Hamiyetli aydınların çabası

Osmanlı'nın yeniden ihyası için, başta padişah ve sadrâzam olmak üzere, birçok vezirin de (nazır) bilfiil içinde bulunduğu Tanzimat ve Islahat Hareketlerinin yanı sıra, ayrıca bazı hamiyetli Osmanlı aydınlarının da kendi çapında birtakım düşünceleri, hatta gayret ve teşebbüsleri vaki olmuştur.

Bugünkü deyimle bir nev'î "sivil inisiyatif" şeklinde gelişen bu teşebbüsler, ne yazık ki tâ 1865'e kadar gizli kalarak kendini rahatça tebârüz ettirememiş; yani, kendini açık ederek fikir meydanına çıkamamıştır.

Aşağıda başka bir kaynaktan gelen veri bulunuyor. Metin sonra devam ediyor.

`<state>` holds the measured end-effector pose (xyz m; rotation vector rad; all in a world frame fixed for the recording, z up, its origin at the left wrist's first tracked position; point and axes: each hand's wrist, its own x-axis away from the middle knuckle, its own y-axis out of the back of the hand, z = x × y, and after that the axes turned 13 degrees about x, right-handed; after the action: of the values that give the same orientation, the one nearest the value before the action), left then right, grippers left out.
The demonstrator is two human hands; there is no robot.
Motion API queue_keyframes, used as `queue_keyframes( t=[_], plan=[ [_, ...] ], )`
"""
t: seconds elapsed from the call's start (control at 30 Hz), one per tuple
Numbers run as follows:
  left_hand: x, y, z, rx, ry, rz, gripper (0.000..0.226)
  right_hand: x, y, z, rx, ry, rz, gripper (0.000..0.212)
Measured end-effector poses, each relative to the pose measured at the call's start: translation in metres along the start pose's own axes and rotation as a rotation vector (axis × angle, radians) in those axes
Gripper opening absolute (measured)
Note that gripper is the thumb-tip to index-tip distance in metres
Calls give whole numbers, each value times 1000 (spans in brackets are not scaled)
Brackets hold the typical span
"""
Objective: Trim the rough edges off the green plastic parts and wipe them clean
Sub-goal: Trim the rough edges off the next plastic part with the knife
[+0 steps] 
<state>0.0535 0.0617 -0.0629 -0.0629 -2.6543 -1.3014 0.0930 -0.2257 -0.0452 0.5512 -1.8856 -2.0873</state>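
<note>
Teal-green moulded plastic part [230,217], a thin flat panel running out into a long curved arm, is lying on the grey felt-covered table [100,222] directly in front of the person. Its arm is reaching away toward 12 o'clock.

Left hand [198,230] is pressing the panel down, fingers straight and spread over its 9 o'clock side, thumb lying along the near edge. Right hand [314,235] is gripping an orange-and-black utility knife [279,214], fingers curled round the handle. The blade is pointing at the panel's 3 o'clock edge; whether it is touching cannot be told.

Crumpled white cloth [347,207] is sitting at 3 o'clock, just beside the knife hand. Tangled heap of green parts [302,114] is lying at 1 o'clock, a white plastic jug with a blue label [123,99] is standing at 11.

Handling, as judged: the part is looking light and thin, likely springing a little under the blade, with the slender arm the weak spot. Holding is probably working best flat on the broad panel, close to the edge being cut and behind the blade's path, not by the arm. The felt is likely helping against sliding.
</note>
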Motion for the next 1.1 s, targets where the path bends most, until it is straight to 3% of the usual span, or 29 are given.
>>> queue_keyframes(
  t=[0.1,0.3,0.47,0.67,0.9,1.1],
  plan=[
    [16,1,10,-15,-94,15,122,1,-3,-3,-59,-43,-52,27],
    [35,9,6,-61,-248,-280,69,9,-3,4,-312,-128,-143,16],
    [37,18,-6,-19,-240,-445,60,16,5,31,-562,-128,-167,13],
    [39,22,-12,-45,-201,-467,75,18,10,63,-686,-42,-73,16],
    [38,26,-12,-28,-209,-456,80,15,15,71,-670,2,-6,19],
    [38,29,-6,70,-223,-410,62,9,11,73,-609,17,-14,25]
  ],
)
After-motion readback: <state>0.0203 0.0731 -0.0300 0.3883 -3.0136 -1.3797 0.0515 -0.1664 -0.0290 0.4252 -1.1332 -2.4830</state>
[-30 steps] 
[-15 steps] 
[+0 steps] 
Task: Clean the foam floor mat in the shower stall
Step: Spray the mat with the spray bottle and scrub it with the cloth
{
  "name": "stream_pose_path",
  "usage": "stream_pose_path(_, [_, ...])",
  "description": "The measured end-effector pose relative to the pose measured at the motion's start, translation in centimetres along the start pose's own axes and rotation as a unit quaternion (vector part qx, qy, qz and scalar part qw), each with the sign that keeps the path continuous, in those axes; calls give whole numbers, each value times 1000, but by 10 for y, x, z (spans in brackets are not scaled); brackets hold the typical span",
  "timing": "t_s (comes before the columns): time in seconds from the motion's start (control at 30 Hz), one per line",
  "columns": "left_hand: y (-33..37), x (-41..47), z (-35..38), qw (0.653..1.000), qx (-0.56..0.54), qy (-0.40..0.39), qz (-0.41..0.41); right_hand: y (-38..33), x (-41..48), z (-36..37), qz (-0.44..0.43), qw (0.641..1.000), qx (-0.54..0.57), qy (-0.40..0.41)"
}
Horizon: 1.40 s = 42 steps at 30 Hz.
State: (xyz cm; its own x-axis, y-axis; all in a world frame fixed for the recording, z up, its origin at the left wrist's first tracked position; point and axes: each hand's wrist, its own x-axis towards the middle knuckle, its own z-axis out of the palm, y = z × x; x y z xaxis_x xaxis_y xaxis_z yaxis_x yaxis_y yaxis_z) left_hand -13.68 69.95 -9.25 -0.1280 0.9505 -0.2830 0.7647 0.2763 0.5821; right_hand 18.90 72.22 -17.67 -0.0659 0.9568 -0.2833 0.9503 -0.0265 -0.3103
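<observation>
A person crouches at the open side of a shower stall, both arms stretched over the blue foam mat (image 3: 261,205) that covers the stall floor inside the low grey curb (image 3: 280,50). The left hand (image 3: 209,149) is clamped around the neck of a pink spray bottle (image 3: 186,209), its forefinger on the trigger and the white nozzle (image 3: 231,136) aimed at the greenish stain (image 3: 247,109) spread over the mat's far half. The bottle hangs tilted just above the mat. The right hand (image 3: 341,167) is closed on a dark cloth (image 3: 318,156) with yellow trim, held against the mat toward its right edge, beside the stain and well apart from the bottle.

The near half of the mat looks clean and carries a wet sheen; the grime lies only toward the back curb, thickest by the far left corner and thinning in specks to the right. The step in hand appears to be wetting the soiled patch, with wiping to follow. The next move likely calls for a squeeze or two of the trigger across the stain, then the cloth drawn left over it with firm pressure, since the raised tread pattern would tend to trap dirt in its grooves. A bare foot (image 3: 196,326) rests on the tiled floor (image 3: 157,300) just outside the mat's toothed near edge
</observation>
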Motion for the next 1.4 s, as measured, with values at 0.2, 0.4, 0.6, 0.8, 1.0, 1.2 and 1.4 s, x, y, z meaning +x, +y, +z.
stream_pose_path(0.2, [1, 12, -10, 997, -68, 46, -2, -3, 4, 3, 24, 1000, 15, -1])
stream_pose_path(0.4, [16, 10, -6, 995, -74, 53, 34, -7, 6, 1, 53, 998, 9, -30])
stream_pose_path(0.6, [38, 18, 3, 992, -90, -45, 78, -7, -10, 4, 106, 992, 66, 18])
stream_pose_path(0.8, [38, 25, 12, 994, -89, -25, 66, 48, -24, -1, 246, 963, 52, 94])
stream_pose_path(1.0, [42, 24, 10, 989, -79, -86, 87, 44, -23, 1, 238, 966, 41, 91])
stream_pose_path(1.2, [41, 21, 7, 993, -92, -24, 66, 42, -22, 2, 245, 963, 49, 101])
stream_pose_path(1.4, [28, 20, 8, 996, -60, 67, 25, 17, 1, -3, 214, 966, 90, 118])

Zira, fikir hürriyeti bu tarihlerde hayli kısıtlanmış ve farklı fikir sahipleri olanca şiddetiyle baskı altına alınmaya başlanmıştır.

1865'e kadar tam bir gizlilik içinde yürütülen ve bu tarihten sonra da gayr–ı resmî bir cemiyet şeklinde tarih sahnesine çıkan Yeni Osmanlılar Hareketinin fikir öncüleri arasında şu isimleri görmekteyiz: Namık Kemâl, Ziyâ Paşa, Şinâsi, Mehmed Bey, Reşad Bey, Nuri Beyler, Ebüzziyâ Tevfik, Agâh Efendi ve meşhur "Çırağan Baskını" organizatörü Ali Suâvi Bey.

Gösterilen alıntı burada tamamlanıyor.